Thread: Binary File Manipulation Speeds

  1. #1
    Registered User
    Join Date
    Apr 2006
    Posts
    6

    Binary File Manipulation Speeds

    Hello, I'm currently trying to write my own hex editor, however, I've noticed that my program is horribly slow at loading files. Anything in the range of 500kb is fine, but afterwards in the 1MB range, the delay to the completion of the whole operation is noticable in seconds, e.g a 4.5 MB file takes about 12 seconds to process on a good run. I know this is a problem, because I've used other hex editors that will load a 200+MB file in less than that time.

    I'm pretty sure this is due to the fact that my program reads the file byte by byte and performs an alogrithm on each byte to convert them into hexadecimal format. Currently, I'm reading in one unsigned char per byte in the file, them calling my function to convert that into a string object. I've tried reducing the number of reads, such as in reading 16 bytes at a time, but that still won't reduce the number of times I need to call the function to convert it to hex, and thus far, has not been able to produce any noticable gains in speed.

    I've cut out all of the GUI lines of code and altered the following code to work as a basic command line representation of only reading in the file, which is where I'm having bottleneck problems. I've been trying to optimize this section for days, but I can't figure out how it could be done.

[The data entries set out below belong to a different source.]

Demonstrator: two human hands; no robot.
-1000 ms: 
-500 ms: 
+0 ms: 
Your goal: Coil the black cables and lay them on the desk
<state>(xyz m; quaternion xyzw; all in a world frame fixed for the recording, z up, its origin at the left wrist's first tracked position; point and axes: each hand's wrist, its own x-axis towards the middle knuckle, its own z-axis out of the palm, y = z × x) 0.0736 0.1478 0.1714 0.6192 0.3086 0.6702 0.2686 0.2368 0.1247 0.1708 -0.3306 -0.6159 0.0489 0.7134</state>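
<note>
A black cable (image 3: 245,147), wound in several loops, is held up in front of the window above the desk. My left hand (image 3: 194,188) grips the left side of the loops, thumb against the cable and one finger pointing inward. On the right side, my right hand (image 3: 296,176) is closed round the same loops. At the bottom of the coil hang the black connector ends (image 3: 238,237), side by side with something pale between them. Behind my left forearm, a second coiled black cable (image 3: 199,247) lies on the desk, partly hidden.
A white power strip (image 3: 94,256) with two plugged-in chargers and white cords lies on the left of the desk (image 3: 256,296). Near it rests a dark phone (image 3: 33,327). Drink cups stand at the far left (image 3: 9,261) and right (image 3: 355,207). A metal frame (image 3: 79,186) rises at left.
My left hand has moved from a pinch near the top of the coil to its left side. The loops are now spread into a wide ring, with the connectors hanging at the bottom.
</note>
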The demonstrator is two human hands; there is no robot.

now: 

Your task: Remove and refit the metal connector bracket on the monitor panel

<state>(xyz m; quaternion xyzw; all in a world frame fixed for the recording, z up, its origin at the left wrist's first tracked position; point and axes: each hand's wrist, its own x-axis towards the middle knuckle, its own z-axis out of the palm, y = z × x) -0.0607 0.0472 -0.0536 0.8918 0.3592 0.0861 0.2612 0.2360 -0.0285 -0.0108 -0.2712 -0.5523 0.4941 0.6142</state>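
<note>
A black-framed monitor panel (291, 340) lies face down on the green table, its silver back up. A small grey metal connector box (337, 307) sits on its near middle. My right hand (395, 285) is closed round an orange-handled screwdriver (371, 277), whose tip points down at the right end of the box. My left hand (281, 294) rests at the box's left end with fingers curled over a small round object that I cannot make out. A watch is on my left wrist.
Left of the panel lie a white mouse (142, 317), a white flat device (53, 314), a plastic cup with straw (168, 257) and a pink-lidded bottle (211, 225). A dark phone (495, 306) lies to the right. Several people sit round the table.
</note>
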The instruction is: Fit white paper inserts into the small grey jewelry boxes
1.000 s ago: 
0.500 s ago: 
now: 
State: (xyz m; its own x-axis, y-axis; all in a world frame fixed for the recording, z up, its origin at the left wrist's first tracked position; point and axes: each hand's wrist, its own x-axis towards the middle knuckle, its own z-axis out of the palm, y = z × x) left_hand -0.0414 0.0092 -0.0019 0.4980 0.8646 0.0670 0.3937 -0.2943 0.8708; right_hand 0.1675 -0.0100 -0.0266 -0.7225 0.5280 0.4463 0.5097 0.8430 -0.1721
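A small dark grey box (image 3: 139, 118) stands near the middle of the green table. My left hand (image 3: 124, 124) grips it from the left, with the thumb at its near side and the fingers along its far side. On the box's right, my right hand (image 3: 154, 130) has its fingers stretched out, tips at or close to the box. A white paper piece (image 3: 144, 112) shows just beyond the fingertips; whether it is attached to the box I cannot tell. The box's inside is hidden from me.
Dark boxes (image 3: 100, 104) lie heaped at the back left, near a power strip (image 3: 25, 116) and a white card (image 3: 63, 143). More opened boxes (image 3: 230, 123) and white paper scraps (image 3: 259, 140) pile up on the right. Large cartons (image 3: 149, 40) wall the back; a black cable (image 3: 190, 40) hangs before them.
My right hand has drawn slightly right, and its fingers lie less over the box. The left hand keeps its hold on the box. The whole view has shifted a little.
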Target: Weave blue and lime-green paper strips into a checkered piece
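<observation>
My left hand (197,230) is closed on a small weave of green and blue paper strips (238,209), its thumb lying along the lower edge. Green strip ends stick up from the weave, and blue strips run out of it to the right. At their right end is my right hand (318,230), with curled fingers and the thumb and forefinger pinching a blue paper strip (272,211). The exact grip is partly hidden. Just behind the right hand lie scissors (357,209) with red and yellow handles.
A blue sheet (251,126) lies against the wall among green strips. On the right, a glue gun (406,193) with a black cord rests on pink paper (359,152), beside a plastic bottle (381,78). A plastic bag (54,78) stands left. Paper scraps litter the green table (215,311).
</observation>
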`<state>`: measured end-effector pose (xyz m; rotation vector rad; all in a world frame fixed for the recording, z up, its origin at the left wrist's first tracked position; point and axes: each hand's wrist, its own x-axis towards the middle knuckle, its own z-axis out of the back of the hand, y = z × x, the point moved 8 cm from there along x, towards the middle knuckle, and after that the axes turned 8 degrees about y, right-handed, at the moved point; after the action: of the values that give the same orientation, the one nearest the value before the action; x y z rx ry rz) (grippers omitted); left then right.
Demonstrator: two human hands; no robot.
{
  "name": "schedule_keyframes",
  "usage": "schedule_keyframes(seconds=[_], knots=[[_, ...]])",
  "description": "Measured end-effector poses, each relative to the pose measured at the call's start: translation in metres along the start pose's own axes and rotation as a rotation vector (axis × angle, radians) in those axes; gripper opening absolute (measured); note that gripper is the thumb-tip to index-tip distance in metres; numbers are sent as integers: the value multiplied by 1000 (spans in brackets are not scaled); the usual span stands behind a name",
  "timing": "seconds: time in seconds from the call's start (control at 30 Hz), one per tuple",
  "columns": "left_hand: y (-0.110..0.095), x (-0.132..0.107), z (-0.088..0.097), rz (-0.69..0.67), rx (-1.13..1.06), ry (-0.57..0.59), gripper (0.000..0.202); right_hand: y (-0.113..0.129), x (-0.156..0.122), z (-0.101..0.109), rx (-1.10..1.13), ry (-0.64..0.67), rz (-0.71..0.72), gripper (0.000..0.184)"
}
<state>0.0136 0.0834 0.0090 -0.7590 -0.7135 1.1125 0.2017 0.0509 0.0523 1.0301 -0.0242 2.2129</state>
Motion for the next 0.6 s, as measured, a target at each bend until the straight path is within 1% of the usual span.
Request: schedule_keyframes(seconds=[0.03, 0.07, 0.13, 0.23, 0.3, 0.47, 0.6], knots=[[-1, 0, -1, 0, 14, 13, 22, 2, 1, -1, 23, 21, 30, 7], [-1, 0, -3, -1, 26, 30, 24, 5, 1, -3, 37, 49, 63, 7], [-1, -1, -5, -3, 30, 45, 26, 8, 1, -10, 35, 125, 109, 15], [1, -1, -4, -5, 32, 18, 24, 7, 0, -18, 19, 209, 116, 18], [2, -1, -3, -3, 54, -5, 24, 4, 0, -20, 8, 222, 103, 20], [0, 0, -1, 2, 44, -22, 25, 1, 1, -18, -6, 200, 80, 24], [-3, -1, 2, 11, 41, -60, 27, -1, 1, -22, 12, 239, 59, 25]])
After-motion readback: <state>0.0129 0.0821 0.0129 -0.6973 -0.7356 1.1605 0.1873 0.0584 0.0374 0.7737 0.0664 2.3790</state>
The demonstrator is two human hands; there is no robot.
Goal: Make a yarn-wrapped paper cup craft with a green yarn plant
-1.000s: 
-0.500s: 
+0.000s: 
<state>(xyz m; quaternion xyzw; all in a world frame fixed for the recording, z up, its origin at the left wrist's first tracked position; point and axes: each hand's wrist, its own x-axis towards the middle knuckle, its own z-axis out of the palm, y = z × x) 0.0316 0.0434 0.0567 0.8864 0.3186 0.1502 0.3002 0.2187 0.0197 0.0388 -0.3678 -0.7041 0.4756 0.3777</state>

I'm sure there's something efficient that I should be doing, but I'm horribly unaware of it.

    Code:
    #include <iostream>
    #include <fstream>
    
    using namespace std;
    
    /* Convert Int To Hex String */
    string umulti_base(int input1, int input2) {
    
    /* Temporary Function Variable */
    string ans = "", bit = "0123456789ABCDEF";
    int incr = 1, value = input1, range = input2, count = 0;
    
    /* Grab Highest Power On Base */
    while((incr * range) <= value) {
    incr *= range;
    ++count;
    }
    
    while(count >= 0) {
    
    for(int x = range; --x >= 0;) {
    
    if((value - (incr * x)) >= 0) {
    ans += bit[x];
    value -= (incr * x);
    break;
    }
    
    }
    
    incr /= range;
    --count;
    }
    
    return ans;
    }
    
    int main() {
    
    /* Variables */
    string file_name;
    unsigned char mem;
    ifstream file;
    int file_size = 0, b = 0, e = 0, file_get = 0;
    
    /* Get File Name Input */
    cout<<"Enter File Name : ";
    cin>>file_name;
    cin.ignore();
    
    /* Open File */
    file.open(file_name.c_str(), ios::binary);
    
    /* If File Can Be Opened */
    if(file.is_open()) {
    
    /* Get File Size & Reset File Pointer */
    file.seekg(0, ios::beg);
    b = file.tellg();
    file.seekg(0, ios::end);
    e = file.tellg();
    file_size = e - b;
    
    file.clear();
    file.seekg(0, ios::beg);
    
    /* Cycle Through File Byte By Byte & Convert To Hexadecimal */
    for(int x = -1; ++x < file_size;) {
    
    /* Read 1 Byte Into Char */
    file.read((char*)(&mem), 1);
    
    /* Convert to Hex */
    cout<< umulti_base((int)mem, 16) << "\t";
    }
    
    cout<< "\nTask Complete \n";
    }
    
    /* If  File Cannot Be Opened */
    else {
    cout<<"File Could Not Be Opened \n";
    }
    
    return 0;
    }
    Sorry about the lack of indentation, I don't usually use it. umulti_base is the function that manually converts an integer into it's corresponding hex value as a string. The first parameter is the actual integer to be converted and the second integer is the conversion base. Any suggestions on how this can be more efficient?

  2. #2
    The larch
    Join Date
    May 2006
    Posts
    3,573
    What if you just used the std::hex manipulator to output numbers as hex?
    I might be wrong.

    Thank you, anon. You sure know how to recognize different types of trees from quite a long way away.
    Quoted more than 1000 times (I hope).

  3. #3
    Registered User
    Join Date
    Apr 2006
    Posts
    6
    Thanks for the reply. I guess my example code would have lead one to think that what with me using cout to output the string, my bad. Unfortunately, with the addition of all my GUI cruft (FLTK) I need to pass a value to a function that is const char*, hence I need the hex value represented as a string first and then convert it with c_str(). I guess I should have mentioned that beforehand, sorry.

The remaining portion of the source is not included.